Ficdom Structure 2: Author heat map · 2:07am Jun 9th, 2017

In "Author clusters question", I wrote about finding clusters of authors on fimfiction using data on who followed them. What I'm going to show you now is less sophisticated, but visually easier to grasp. Actually I did this first, back in November. See that earlier post to explain the derivation of my measure m2(A,B), a measure of distance between authors.

(I never explained the adjustment to the ratio in that post; see Math Stuff at the bottom of this post if you care.)

This was my first attempt to try to find some structure or clustering among the authors on fimfiction, using scraped data from 2015 on who people follow. I selected the 54 authors who had at least 4 stories and 1000 followers and followed at least 10 other authors meeting those requirements. (The 10 other authors requirement was because at first I was studying which authors followed which other authors.)

Heat map

I made a heat map from the distances between them using the R gplots library function heatmap.2, using default parameters. Redder values indicate authors are closer together. heatmap.2 uses these values to build a dendrogram, drawn above and to the left, which clusters authors with similar distance vectors. It does this using hierarchical clustering with complete linkage.

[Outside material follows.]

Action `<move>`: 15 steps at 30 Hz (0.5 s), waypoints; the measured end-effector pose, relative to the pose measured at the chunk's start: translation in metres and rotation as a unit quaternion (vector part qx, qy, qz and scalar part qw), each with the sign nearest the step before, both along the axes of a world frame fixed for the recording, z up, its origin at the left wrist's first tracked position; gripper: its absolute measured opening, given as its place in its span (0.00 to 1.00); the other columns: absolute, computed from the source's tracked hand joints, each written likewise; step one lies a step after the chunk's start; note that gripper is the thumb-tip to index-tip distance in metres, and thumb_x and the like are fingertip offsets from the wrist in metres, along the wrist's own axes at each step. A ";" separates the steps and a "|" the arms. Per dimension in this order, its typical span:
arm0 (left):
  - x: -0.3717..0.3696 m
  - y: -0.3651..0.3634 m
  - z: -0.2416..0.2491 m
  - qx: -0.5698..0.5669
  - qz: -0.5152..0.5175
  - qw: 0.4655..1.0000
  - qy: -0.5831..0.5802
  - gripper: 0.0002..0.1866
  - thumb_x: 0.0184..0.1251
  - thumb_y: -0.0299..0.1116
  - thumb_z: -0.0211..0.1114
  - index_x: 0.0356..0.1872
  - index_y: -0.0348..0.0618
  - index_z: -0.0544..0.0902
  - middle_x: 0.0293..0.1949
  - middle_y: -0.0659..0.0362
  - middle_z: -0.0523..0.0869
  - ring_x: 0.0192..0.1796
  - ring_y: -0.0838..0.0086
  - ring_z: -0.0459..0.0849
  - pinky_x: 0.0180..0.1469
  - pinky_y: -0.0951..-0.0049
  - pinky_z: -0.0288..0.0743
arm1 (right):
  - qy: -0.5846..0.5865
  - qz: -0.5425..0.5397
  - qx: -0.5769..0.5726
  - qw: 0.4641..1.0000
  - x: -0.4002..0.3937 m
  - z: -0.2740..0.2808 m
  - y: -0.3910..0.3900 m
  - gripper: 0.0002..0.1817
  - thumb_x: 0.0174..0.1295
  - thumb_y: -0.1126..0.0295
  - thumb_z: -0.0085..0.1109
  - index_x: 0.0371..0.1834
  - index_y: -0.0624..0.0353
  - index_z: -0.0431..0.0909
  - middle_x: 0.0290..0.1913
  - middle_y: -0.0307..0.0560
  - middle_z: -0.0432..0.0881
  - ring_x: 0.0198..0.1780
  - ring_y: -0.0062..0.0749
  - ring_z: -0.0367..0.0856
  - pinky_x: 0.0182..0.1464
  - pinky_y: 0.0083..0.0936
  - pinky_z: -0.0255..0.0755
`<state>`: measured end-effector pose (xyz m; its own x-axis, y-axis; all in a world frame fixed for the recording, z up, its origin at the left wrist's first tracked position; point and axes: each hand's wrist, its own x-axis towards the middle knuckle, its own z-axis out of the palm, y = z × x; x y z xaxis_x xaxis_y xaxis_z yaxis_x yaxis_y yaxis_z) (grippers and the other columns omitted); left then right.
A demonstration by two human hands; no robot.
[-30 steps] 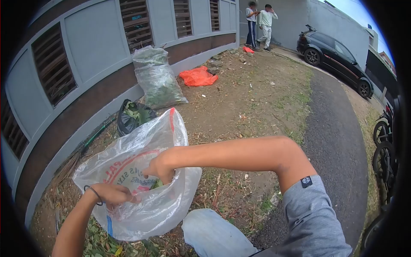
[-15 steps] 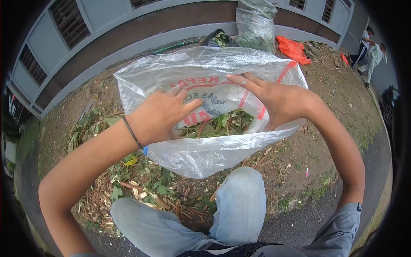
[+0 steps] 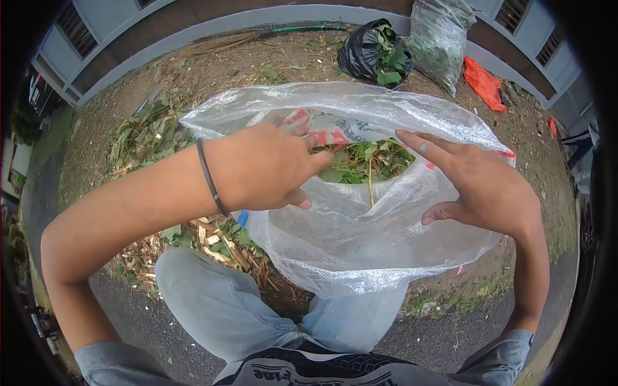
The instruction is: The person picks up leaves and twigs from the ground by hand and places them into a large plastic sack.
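Note:
A large translucent woven plastic sack (image 3: 347, 257) with red and blue-green print stands wide-mouthed before my knees. Green leaves and stems (image 3: 367, 161) lie inside it. My left hand (image 3: 270, 167), a dark band at its wrist, reaches over the left part of the mouth with fingers apart; its thumb points toward the sack's inner wall. On the right side, my right hand (image 3: 479, 180) has its fingers and thumb spread over the opening, close to the plastic. A ring shows on one finger. Whether either palm presses on the sack is hidden.
Leaves and cut twigs (image 3: 151, 138) cover the ground at left, with wood chips (image 3: 225, 248) by my knee. Beyond the sack are a black bag of leaves (image 3: 370, 55), a filled clear sack (image 3: 441, 45) and an orange plastic bag (image 3: 483, 83). A person (image 3: 582, 145) stands far right.
The sack's near edge has come toward me over my knees, and its mouth is wider. Both hands have shifted right, and my right thumb is now in sight. The view has tilted down.

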<state>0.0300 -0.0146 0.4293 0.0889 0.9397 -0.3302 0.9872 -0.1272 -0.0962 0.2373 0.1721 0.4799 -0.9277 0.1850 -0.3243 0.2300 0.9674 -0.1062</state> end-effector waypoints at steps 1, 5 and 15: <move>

Fig. 1. Heat map showing “distance” between authors. Click to enlarge!

Unfortunately, the algorithm never produces the tightest clusterings, because which branch of a binary tree it shows on the left and which on the right is arbitrary. It could be improved a lot by taking into account the similarity of the leftmost part of a subtree to the rightmost part of whatever subtree is displayed to its left. By looking for sharp color boundaries that match up to deep cuts in the tree, you can see that the very first split in the tree should be flipped left/right, moving the red block at bottom left (called the “gore” block below) to the top right, and that would bring the 4 red areas in the 4 corners together.

The red area in the upper-right I’ll call the "popular authors". Their stories usually have the comedy, romance, adventure, or mature+sex tags. Here also be crackfic territory. The 4x4 dark red block in that block’s center shows the similarity of the set {Marshal Twilight, The Abyss, Shakespearicles, TittySparkles} to itself. It's the core of clop in this dataset.

The large red block near the lower-left I’ll call the ~~"cool kids"~~ character authors. Notice Bad Horse is next to Cold in Gardez and Skywriter. Says Science!

See the small red block in the very lower-left? That shows that {Vengeful Spirit, Pedro Hander, ed2481, Tatsurou, Distorted Flare, MadMaxtheBlack} all have high similarity to each other. They're authors who write stories with the gore tag.

See the nearly-white blocks above and to the right of that red block? That shows that people who read the gore authors are unlikely to read {GhostOfHeraclitus, Friendly Uncle, AbsoluteAnonymous, Cloudy Skies, kits}, who usually write sweet stories. Hardly surprising.

If you follow horizontally over to the right from the gore x gore red block, you'll see it's mostly white & yellow until you come to Mr101, who marks the left edge of the "popular authors". A taste for gore and for popular authors goes together, while a taste for gore and for character-based fiction does not.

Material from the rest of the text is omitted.